── Working data
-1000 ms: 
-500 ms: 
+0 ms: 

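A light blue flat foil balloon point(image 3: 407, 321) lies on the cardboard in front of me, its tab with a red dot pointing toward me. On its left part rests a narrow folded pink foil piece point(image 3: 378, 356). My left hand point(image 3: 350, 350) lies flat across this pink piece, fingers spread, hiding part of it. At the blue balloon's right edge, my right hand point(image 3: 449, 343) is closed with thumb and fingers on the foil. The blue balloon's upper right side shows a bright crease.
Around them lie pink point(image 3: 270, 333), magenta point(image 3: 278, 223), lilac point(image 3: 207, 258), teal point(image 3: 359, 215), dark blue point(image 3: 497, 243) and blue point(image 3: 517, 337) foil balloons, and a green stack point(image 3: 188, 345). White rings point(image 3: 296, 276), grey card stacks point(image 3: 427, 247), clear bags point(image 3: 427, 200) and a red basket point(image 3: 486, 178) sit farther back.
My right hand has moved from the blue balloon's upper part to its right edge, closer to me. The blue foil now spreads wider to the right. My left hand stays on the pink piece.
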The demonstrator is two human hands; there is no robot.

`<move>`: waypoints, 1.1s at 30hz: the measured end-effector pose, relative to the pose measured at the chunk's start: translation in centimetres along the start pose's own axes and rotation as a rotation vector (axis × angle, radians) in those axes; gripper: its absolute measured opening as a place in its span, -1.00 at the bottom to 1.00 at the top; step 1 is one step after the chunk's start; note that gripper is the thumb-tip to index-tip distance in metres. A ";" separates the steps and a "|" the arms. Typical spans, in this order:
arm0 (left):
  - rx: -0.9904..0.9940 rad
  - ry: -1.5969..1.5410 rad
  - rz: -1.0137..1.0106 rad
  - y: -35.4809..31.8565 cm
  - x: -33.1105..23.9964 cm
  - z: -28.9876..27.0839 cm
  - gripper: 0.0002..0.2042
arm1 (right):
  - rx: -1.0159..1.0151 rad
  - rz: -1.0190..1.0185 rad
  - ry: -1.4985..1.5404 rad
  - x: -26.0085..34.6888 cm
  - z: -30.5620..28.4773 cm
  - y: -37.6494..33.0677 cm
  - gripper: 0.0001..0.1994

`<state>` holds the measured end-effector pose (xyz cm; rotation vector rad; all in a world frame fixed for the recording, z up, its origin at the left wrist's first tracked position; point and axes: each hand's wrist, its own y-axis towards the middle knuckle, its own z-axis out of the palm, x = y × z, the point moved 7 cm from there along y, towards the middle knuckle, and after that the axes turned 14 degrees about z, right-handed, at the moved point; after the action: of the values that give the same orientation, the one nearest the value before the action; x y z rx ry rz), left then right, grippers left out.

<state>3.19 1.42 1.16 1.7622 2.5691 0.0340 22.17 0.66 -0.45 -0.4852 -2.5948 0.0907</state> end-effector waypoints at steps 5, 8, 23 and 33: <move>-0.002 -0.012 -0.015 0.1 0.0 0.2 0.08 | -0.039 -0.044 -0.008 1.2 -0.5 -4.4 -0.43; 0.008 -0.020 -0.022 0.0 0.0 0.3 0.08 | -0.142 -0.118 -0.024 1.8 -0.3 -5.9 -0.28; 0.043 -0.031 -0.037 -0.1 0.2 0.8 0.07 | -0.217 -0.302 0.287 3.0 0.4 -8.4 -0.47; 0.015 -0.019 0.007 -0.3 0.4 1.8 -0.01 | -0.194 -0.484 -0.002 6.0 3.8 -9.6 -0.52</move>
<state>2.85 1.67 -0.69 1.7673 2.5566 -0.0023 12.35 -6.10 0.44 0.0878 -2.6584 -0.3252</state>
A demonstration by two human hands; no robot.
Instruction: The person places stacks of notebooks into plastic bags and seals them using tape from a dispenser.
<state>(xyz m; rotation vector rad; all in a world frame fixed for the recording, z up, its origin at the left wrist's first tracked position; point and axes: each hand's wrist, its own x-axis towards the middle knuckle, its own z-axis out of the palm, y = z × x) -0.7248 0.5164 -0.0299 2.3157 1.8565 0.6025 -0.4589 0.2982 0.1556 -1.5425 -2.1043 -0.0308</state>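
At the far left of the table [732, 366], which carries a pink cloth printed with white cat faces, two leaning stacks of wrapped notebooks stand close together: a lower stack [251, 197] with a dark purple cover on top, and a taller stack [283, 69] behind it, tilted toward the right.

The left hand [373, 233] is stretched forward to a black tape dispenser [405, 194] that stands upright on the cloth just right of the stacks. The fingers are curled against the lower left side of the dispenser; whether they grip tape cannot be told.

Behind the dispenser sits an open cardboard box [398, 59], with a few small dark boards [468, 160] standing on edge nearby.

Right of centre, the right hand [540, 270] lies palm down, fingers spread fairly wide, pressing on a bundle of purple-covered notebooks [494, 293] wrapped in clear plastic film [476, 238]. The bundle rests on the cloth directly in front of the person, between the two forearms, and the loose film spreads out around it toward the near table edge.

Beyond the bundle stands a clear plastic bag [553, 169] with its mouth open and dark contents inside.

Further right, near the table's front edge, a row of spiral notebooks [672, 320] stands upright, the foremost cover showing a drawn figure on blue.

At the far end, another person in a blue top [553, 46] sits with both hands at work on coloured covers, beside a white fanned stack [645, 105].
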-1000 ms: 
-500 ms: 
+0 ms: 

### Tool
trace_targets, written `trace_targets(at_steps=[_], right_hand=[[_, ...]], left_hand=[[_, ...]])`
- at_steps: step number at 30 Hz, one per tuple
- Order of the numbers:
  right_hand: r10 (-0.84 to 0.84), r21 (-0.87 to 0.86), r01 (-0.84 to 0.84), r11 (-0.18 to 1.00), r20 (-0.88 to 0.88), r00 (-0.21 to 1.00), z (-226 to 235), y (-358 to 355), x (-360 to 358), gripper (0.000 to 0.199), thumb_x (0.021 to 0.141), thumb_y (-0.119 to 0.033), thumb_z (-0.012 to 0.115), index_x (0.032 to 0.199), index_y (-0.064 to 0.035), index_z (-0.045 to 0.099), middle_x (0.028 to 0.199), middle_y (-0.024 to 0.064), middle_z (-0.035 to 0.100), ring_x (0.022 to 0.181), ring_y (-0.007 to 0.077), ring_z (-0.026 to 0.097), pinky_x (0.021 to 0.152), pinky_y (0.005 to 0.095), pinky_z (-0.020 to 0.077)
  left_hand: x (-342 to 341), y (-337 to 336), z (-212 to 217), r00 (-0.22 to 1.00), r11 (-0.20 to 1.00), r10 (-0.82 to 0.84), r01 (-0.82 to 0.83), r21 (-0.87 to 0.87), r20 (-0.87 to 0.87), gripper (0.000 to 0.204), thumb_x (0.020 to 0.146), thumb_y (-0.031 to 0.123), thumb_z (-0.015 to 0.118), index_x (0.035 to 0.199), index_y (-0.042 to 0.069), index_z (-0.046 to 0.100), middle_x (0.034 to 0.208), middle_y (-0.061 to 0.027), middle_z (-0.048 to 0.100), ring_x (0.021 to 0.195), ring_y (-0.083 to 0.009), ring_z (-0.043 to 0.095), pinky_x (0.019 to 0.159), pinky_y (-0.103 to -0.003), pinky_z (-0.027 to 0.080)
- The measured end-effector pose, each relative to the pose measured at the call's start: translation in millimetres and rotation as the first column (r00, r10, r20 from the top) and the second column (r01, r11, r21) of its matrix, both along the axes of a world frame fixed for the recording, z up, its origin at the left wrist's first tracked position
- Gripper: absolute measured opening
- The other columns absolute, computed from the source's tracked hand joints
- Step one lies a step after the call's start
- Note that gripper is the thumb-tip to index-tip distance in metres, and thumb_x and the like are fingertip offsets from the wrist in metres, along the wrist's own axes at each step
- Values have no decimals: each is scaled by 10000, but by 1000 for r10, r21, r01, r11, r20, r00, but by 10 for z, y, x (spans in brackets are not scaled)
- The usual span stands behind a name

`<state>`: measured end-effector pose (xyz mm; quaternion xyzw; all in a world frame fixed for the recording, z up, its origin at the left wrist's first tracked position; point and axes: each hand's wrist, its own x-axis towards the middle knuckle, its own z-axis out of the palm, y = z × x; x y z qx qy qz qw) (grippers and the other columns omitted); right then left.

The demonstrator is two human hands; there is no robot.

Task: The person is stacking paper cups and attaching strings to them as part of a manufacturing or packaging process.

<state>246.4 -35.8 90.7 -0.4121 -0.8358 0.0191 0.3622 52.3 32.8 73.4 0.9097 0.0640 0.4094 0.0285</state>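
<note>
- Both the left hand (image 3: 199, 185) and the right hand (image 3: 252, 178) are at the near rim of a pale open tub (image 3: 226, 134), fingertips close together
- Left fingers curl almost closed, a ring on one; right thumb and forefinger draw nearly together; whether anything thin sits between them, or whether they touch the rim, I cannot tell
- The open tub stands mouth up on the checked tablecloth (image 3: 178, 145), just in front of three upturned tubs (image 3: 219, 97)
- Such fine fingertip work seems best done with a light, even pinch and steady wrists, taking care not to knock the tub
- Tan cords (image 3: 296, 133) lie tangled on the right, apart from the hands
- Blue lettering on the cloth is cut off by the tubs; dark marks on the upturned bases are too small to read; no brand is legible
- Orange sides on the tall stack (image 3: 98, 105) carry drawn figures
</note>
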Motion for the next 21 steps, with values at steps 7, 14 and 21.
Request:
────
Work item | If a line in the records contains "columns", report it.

Answer area |
- The other columns absolute, computed from the source's tracked hand joints
`<state>`: measured end-effector pose (xyz mm; quaternion xyzw; all in a world frame fixed for the recording, z up, its origin at the left wrist's first tracked position; point and axes: each hand's wrist, its own x-axis towards the middle knuckle, its own z-axis out of the palm, y = z × x; x y z qx qy qz qw) (grippers and the other columns omitted); right then left.

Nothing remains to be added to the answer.